Concavity is shown by the second derivative. Find the second derivative and go from there.
If
$\displaystyle f^{\prime \prime}(x) > 0 $ on the interval I, then f is concave up on I
$\displaystyle f^{\prime \prime}(x) < 0 $ on the interval I, then f is concave down on I
$\displaystyle f(x)= 10x^3 - 3x^5$
$\displaystyle f^\prime = 30x^2 - 15x^4 $
$\displaystyle f^{\prime \prime} = 60x - 60x^3$
Yup that is correct.
So now, if you want to find where it is concaving up and down. Find the points of inflection, i.e. when
$\displaystyle f^{\prime \prime} = 0$
Then simply plug in a point inbetween the points of inflection to see if it's increasing or decreasing.

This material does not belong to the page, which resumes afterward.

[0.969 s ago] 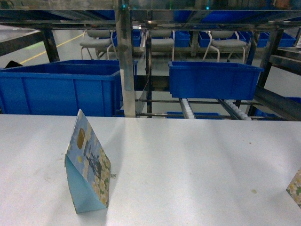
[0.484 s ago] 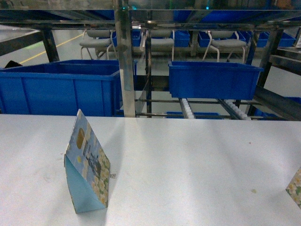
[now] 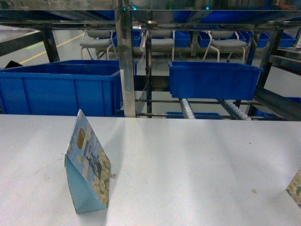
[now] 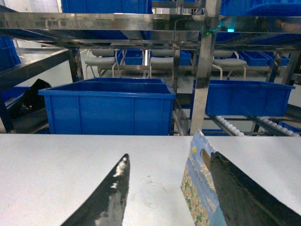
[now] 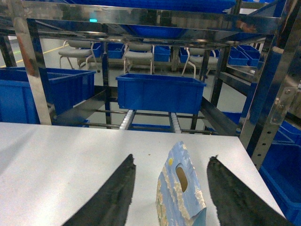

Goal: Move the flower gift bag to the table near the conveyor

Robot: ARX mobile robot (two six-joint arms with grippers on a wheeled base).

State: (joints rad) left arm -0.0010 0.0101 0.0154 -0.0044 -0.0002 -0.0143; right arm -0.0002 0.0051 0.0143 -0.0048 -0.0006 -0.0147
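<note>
A flower gift bag [image 3: 87, 165], blue with pale blossoms and an oval handle hole, stands upright on the white table [image 3: 188, 160] at the left. Only the corner of a second flower gift bag [image 3: 295, 188] shows at the right edge. Neither gripper appears in the head view. In the left wrist view my left gripper [image 4: 169, 156] is open, and the bag [image 4: 197, 186] stands close against its right finger [image 4: 235, 188]; whether they touch I cannot tell. My right gripper [image 5: 172, 158] is open around the other bag [image 5: 181, 190], which touches neither finger. The conveyor [image 3: 188, 109] runs behind the table.
Two blue bins [image 3: 61, 89] [image 3: 214, 80] sit on the steel racking beyond the table's far edge. A steel upright [image 3: 124, 56] rises at the middle. Grey chairs [image 3: 96, 42] stand far back. The table's right edge [image 5: 256, 174] lies just right of the right gripper.
</note>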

Then you know if it's concaving up or down!
Yup,
so let us check
$\displaystyle f^{\prime \prime} = 60x - 60x^3 = 0$
This of course becomes
$\displaystyle 1 - x^2 = 0$
which has the roots
$\displaystyle x=1$ and $\displaystyle x=-1$
EDIT-- I didn't factor correctly. What we have here is
$\displaystyle f^{\prime \prime} = 60x - 60x^3 = 0 = x(1-x^2)$
This introduces the root $\displaystyle x=0$
So we know at these points the graph has an inflextion point. What you need to do now is sub in a point inbetween these bounds and outside of them.
In other words, there are 4 parts of this graph. We seperate them into the bounds like
$\displaystyle x < -1$ is part 1
$\displaystyle -1 < x < 0$ is part 2
$\displaystyle 0 < x < 1 $ is part 3
$\displaystyle x > 1 $ is part 4
Sub in a value of x that falls within each of these parts into your second derivative. This will produce the concavity of all 3 intervals
You can't plug in 1 and -1 for part 2. We already know the function is 0 here! We want to know how the function behaves inbetween these bounds.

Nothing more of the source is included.